◆ AIM OF THE EXERCISE ◆
Look through the data that follows and say how many of its lines contain "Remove", giving the number only.

◆ PROVIDED DATA ◆

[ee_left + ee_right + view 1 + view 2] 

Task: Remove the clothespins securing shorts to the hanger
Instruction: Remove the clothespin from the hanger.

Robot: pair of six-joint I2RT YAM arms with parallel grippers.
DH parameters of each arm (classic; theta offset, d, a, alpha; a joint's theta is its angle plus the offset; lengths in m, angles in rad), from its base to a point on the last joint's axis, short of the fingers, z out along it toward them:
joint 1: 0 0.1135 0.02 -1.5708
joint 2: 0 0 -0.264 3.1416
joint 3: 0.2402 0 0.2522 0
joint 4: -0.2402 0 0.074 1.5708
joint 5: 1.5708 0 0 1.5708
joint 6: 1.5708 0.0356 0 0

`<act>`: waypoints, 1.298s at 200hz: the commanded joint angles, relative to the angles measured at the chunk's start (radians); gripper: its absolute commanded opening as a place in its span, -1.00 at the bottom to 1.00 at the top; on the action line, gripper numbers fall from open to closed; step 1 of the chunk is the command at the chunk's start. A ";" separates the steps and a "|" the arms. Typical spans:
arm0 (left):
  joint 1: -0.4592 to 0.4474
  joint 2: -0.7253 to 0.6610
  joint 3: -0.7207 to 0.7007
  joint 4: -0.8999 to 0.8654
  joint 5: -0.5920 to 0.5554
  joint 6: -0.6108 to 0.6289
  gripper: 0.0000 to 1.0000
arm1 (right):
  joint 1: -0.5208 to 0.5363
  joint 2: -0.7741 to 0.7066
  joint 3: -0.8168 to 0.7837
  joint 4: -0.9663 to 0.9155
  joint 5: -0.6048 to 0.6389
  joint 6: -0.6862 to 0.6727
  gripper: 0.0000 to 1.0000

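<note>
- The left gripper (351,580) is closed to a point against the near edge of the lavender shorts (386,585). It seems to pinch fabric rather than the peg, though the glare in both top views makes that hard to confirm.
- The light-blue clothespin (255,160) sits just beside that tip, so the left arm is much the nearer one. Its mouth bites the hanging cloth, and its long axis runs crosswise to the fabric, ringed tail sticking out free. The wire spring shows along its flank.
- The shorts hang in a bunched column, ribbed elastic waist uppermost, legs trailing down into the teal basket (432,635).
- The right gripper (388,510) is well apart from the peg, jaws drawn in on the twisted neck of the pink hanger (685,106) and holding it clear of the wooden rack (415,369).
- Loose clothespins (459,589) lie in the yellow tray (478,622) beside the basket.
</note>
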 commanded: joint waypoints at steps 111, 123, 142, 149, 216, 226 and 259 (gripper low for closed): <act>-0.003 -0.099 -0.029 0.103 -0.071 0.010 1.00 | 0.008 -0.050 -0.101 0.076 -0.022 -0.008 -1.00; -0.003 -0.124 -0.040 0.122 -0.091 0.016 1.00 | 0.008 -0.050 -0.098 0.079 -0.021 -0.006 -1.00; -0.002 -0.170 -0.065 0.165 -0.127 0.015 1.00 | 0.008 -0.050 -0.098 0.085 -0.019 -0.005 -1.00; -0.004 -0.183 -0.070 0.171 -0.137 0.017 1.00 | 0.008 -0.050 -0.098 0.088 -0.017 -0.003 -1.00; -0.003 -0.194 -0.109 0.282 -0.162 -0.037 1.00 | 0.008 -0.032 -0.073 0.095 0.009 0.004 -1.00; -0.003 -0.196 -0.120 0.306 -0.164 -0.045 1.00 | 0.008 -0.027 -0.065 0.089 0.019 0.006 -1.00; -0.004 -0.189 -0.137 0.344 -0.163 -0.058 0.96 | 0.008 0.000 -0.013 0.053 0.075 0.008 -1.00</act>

◆ OUTPUT OF THE TASK ◆
2